Dorian Gray

Dorian Gray ist der attraktivste Jüngling, den Londons Clubs zu bieten haben. Eine reizende kleine Unschuld, die Männer wie Frauen betört, auch und gerade weil sie nichts von ihrer Attraktivität weiß. Als nun der Maler Basil ein hinreißendes Portrait von Dorian anfertigt, spricht dieser – bestärkt durch den Einfluss des diabolischen Intellektuellen Lord Henry und plötzlich überwältigt von der eigenen Schönheit – einen folgenschweren Wunsch aus: Ach, wenn doch nur das Bild altern und ich selbst für immer jung bleiben könnte… Jedoch: Gib Acht Kind, wovon Du träumst. Dorians Wunsch geht in Erfüllung, entpuppt sich aber nur oberflächlich (im wahrsten Sinne des Wortes) als Segen. Sein Leben wird zu einem schrecklichen Versteckspiel. Reihenweise gehen die Menschen an der Liebe zu ihm und seiner makellosen Schönheit zugrunde, eine Liebe, die er nicht erwidern kann, während er Ablenkung und Befriedigung mit Drogen, Prostituierten, Gelagen und dekadenten Sammelleidenschaften sucht, aber nicht findet. Jede Sünde lässt sein Portrait entstellter aussehen, er versteckt es auf dem Dachboden. Eines Tages, viele Jahre später, stellt ihn der Maler Basil zur Rede und fragt nach dem Portrait. Dorian nimmt ihn mit – hinauf auf den Speicher und greift zum Messer… Oscar Wildes Klassiker ist ein meisterhafter Krimi, eine Farce, ein philosophischer Wurf – ein gnadenloser, grandios komponierter Angriff auf die doppelte Moral der englischen Salons im späten 19. Jahrhundert.

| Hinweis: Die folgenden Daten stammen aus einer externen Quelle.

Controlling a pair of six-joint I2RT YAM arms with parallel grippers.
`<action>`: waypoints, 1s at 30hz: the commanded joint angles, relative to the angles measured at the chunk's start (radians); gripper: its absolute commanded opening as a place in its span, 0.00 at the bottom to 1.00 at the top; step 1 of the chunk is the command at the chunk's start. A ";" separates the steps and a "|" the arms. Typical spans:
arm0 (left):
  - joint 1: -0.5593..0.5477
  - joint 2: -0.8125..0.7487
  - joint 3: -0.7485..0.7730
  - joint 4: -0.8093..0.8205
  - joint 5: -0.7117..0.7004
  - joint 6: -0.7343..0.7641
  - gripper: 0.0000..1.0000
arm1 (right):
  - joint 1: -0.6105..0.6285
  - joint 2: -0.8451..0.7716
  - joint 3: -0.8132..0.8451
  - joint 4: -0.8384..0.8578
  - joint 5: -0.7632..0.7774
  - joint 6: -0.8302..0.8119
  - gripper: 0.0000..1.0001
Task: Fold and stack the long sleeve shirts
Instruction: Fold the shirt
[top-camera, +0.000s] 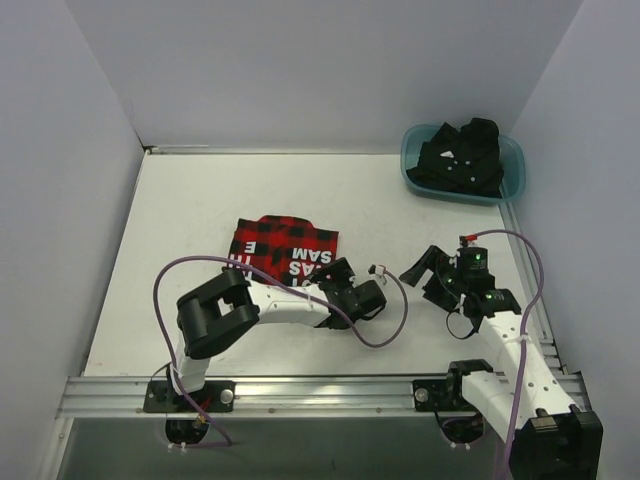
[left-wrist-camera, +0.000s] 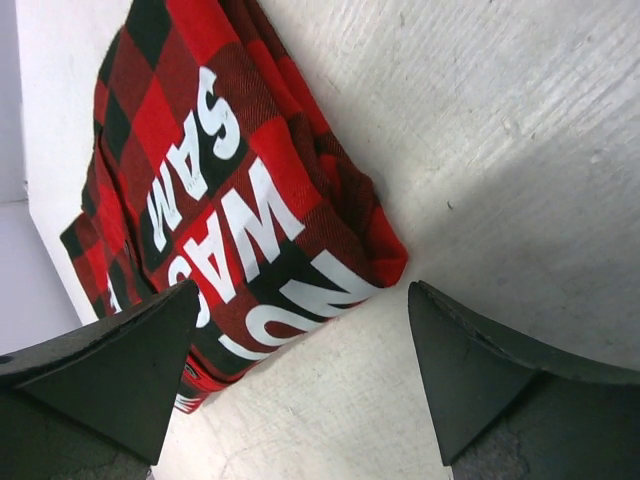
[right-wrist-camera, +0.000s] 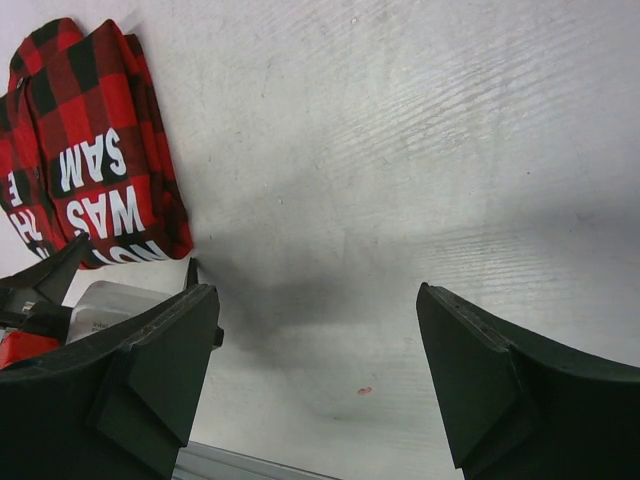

Heute, 125 Jahre später, lesen sich viele Sätze des Buches, als würden sie unserer Zeit und unserer ganz eigenen Doppelmoral gelten: Die unvergessliche Figur des Intellektuellen Lord Henry zum Beispiel würde auch heute in jeder Gesellschaft für echtes moralisches Entsetzen und geheime Faszination sorgen. Und Dorian Gray? Er verkörpert das überzeitliche Wünschen der Menschen nach Schönheit, Macht und ewigem Leben – und zugleich die dunkle, abgründige Rückseite dieses Wünschens. Der Dortmunder Sprechchor stellt sich den Fragen des Romans von Oscar Wilde. Er schlüpft in alle Rollen, gewohnt sprachgewandt, rhythmisch und musikalisch. Er zelebriert die Wilde‘schen Texte mit Emphase und Hingabe.

Persönliche Interviews mit den Chormitgliedern werden in die Handlung des Romans gewoben: Wie begegnen wir dem Älterwerden und dem gesellschaftlichen Zwang zur fortwährenden Jugendlichkeit? Welche Sünden stehen uns ins Gesicht geschrieben, und welche haben wir auf unserem Speicher vor der Welt versteckt? Wen haben wir auf dem Gewissen? Wen mussten wir „töten“, um weiter leben zu können? Welche Moralvorstellungen halten uns vom Leben ab? Was würden wir mit einem unendlichen Vorrat an Schönheit tun? Das Bildnis des Dorian Gray als philosophisches Kriminal-Stück und berührende Annäherung an hundert Menschen, die da gemeinsam auf der Bühne stehen: Dortmunder Gesichter, Geschichten und Stimmen, in die sich das Leben, sein Glück, sein Leid, einschreibt. Tag für Tag.